Stateful monitoring catches distributed agent attacks across accounts

arXiv preprint: attackers split harmful tasks across benign-looking sessions — clustering weak signals catches misuse ~30% earlier with negligible latency for most traffic.

Stateful monitoring catches distributed agent attacks across accounts
Contents

In brief

LLMs find severe software vulnerabilities; agents are increasingly abused for cyberattacks. Attackers split harmful work across many accounts so each transcript looks benign — danger appears only in aggregate. Monitors that score one context at a time miss this structurally.

What they studied

The authors build a distributed agent attack scaffold that completes hard security tasks while hiding the objective across subagents. A standard monitor catches it five times less often than prior single-account attacks.

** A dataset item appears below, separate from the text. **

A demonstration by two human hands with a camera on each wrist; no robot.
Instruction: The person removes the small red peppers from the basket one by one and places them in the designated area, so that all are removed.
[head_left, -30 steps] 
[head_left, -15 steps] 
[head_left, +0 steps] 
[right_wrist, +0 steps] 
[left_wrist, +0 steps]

Their defense is a stateful online monitor: weak suspicion signals are clustered across transcripts; a heavy LLM runs only on escalation. On simulated datacenter traffic it detects distributed attacks ~30% earlier with negligible added latency for ~99% of benign traffic.

Key findings

  • Agent safety cannot rely on single-session analysis alone.
  • Aggregate weak signals + rare escalation beats scoring every turn with a large model.
  • After red-teaming, the same pipeline also catches standard jailbreaks when attackers reuse variants across accounts.

What this means for developers

  1. Add a cross-user monitoring layer for multi-tenant agent APIs.
  2. Store behavior aggregates, not just the latest prompt.
  3. Escalate to LLMs sparingly — cheap heuristics and clustering first.
  4. Red-team task splitting across sessions, not only one-shot malicious prompts.

Limitations

Evaluated on simulated traffic; thresholds need product-specific tuning. Advantage narrows as benign background traffic grows very large.